A storage bin is to be constructed by removing a sector with central angle $\displaystyle \theta$ from a cicular piece of tin of radius 10 ft and folding the remainder of the tin to form a cone, as shown. What is the maximum volume of a storage bin formed in this fashion.

http://i125.photobucket.com/albums/p...thdraw4624.jpg

I have two questions: is my attempt at modeling the situation correct, and if so, where did I go wrong in solving the model -- I got a negative answer for the angle that produces the mazimum volume.

Let circumference of the material be c1, the circumference of the cone base be c2, and the arclength of the material removed be s.
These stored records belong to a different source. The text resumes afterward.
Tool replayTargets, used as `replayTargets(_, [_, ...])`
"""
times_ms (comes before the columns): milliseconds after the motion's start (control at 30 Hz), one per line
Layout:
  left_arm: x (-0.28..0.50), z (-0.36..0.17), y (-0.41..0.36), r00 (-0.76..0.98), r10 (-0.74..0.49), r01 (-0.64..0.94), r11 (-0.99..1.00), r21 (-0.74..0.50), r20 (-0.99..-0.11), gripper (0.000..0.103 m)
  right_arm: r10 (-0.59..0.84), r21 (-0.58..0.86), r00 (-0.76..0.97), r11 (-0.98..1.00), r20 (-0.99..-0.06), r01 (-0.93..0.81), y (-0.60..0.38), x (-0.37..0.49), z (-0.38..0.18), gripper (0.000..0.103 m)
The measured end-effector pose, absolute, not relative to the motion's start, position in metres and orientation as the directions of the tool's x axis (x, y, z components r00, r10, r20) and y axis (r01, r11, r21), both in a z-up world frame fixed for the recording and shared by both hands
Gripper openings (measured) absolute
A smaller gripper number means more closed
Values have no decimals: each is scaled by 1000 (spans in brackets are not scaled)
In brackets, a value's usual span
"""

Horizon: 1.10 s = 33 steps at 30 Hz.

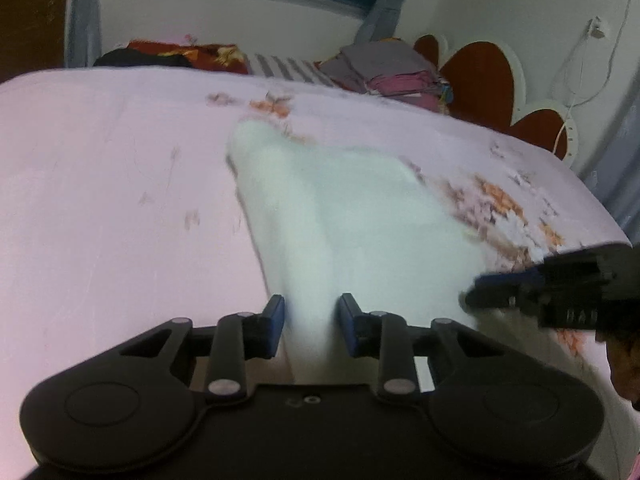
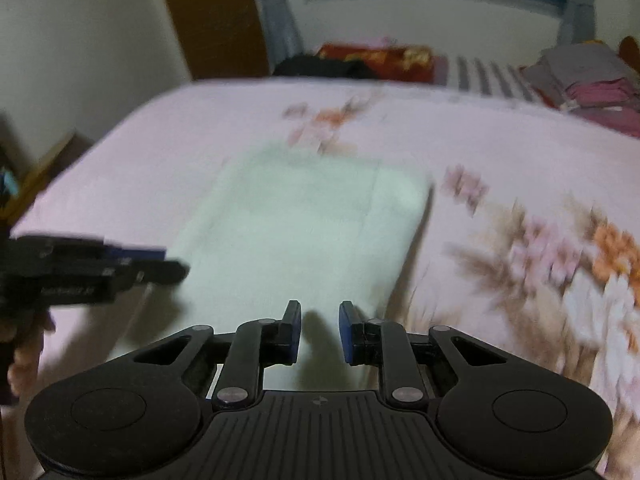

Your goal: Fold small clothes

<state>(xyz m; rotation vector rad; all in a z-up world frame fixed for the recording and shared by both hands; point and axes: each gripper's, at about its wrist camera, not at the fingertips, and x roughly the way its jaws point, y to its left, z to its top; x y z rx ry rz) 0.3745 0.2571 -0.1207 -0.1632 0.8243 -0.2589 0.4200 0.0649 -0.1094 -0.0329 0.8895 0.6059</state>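
Observation:
A pale mint-white small garment (image 1: pixel 340 208) lies on the pink floral bed sheet (image 1: pixel 100 184). In the left wrist view a raised ridge of it runs between my left gripper's (image 1: pixel 311 320) blue pads, which stand apart. The right gripper (image 1: pixel 472 296) enters at the right edge, at the garment's near right corner. In the right wrist view the garment (image 2: pixel 304 224) lies flat as a rectangle, and my right gripper (image 2: pixel 320 326) hovers over its near edge with the pads apart. The left gripper (image 2: pixel 176 266) shows at the left, by the garment's left edge. Both views are blurred.
A stack of folded grey and pink clothes (image 1: pixel 392 72) sits at the far right of the bed, also in the right wrist view (image 2: pixel 588 80). A red floral blanket (image 1: pixel 188 54) and dark clothing lie at the far edge. A headboard (image 1: pixel 480 80) stands right.

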Motion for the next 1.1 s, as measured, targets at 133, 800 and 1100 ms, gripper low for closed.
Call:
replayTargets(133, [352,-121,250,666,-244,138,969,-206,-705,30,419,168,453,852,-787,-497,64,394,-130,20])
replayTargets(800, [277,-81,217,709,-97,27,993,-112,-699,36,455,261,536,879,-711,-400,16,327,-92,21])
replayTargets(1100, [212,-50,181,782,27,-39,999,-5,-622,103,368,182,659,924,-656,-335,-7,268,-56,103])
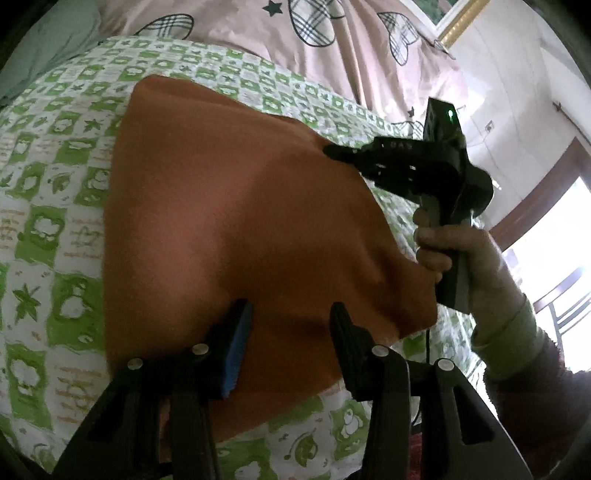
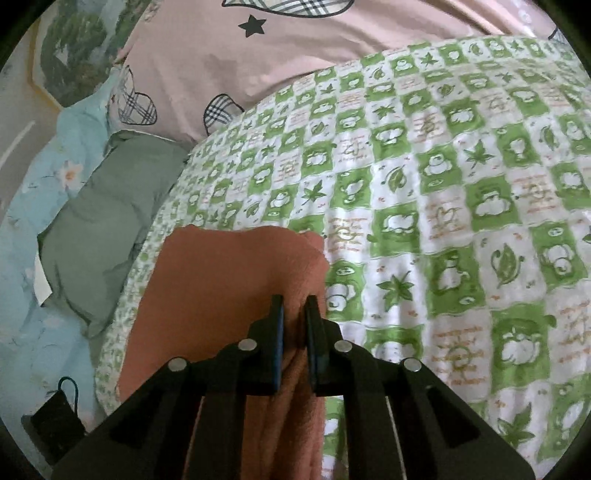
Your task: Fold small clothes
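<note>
An orange-brown cloth (image 1: 229,229) lies spread on the green-and-white patterned bedsheet (image 1: 48,206). My left gripper (image 1: 291,310) is open, its fingers standing over the cloth's near part with nothing between them. My right gripper (image 1: 332,152) shows in the left wrist view at the cloth's far right edge, held by a hand. In the right wrist view the right gripper (image 2: 294,304) is shut on a bunched fold of the orange cloth (image 2: 229,280), which runs down between its fingers.
A pink quilt with plaid hearts (image 1: 332,33) lies behind the sheet, also in the right wrist view (image 2: 207,62). A grey-green pillow (image 2: 107,221) and light blue floral bedding (image 2: 22,229) lie at the left. A small black device (image 2: 55,421) sits at the lower left.
</note>
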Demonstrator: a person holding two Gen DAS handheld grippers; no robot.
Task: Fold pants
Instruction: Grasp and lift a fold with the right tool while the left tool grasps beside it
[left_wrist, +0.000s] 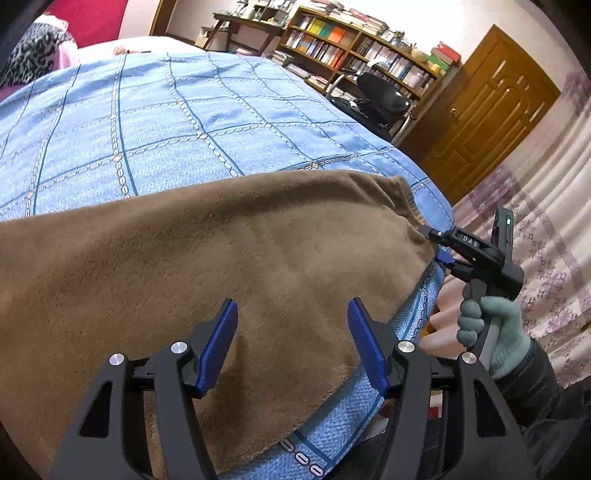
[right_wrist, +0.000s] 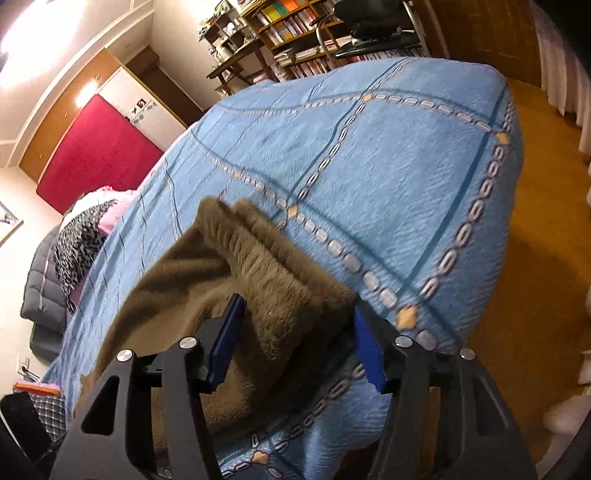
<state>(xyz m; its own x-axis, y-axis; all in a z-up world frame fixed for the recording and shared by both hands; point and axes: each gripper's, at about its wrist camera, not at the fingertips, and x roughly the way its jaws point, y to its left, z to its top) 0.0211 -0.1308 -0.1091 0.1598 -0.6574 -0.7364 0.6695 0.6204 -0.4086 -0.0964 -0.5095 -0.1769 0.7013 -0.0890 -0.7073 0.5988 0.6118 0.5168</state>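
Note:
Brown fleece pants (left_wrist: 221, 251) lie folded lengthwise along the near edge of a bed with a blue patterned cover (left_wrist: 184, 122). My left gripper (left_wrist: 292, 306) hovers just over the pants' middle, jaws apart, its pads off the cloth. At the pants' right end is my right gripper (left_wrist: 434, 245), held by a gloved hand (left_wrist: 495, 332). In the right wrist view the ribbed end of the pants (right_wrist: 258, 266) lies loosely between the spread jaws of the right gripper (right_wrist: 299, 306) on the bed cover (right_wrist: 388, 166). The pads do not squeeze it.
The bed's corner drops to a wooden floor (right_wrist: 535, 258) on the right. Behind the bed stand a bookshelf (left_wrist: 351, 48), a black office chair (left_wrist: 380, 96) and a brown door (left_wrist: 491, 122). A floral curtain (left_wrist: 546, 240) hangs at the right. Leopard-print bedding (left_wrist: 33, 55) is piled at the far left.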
$\displaystyle c_{1} = 2\pi(10) = 20\pi $

$\displaystyle s = 10\theta$

$\displaystyle c_{2} = 20\pi - 10\theta$

$\displaystyle 2\pi R = 20\pi - 10\theta$

$\displaystyle R = 10 - \frac{5\theta}{\pi}$

$\displaystyle H = \sqrt{10^{2} - \left(\frac{5\theta}{\pi}\right)^{2}} = \sqrt{100 - \frac{25\theta^{2}}{\pi^{2}}}$

$\displaystyle V = \frac{1}{3}\pi R^{2} H$

$\displaystyle V = \frac{\pi}{3}\left(10 - \frac{5\theta}{\pi}\right)^{2}\sqrt{100 - \frac{25\theta^{2}}{\pi^{2}}}$

$\displaystyle V = \frac{\pi}{3}\left(100 - \frac{100\theta}{\pi} + \frac{25\theta^{2}}{\pi^{2}}\right)\sqrt{100 - \frac{25\theta^{2}}{\pi^{2}}}\longleftarrow\mbox{H ere is the model -- right so far?}$

$\displaystyle \frac{dV}{d\theta} = \frac{\pi}{3}\left[\left(-\frac{100}{\pi} + \frac{50\theta}{\pi^{2}}\right)\sqrt{100 - \frac{25\theta^{2}}{\pi^{2}}} + \left(100 - \frac{100\theta}{\pi} + \frac{25\theta^{2}}{\pi^{2}}\right)\frac{-25\theta}{\pi^{2}\sqrt{100 - \frac{25\theta^{2}}{\pi^{2}}}}\right]$

$\displaystyle 0 = \left(-\frac{100}{\pi} + \frac{50\theta}{\pi^{2}}\right)\sqrt{100 - \frac{25\theta^{2}}{\pi^{2}}} + \left(100 - \frac{100\theta}{\pi} + \frac{25\theta^{2}}{\pi^{2}}\right)\frac{-25\theta}{\pi^{2}\sqrt{100 - \frac{25\theta^{2}}{\pi^{2}}}}$

$\displaystyle \left(\frac{100}{\pi} - \frac{50\theta}{\pi^{2}}\right)\sqrt{100 - \frac{25\theta^{2}}{\pi^{2}}} = \left(100 - \frac{100\theta}{\pi} + \frac{25\theta^{2}}{\pi^{2}}\right)\frac{-25\theta}{\pi^{2}\sqrt{100 - \frac{25\theta^{2}}{\pi^{2}}}}$

$\displaystyle \pi^{2}\left(\frac{100}{\pi} - \frac{50\theta}{\pi^{2}}\right)\left(100 - \frac{25\theta^{2}}{\pi^{2}}\right) = (-25\theta)\left(100 - \frac{100\theta}{\pi} + 25\theta^{2}\right)$

$\displaystyle 10000\pi - \theta\frac{5000}{\pi} - \theta^{2}\frac{2500}{\pi^{3}}+ \theta^{3}\frac{1250}{\pi^{2}} = -2500\theta + \theta^{2}\frac{2500}{\pi} - 6250\theta^{3}$

$\displaystyle 8\pi^{4} - 4\pi^{2}\theta - 2\theta^{2}+ \pi\theta^{3} = -2\pi^{3}\theta + 2\pi^{2}\theta^{2} - 5\pi^{3}\theta^{3}$

$\displaystyle 0 = \theta^{3}(\pi + 5\pi^{3}) - \theta^{2}(2 + 2\pi^{2}) + \theta(-4\pi^{2} + 2\pi^{3}) + 8\pi^{4}$

The problem is that there is no solution to this in on $\displaystyle 0 \leq \theta \leq 2\pi$ (at least according to my calculator) -- a long way to go for a very disapointing answer. Where did I go wrong?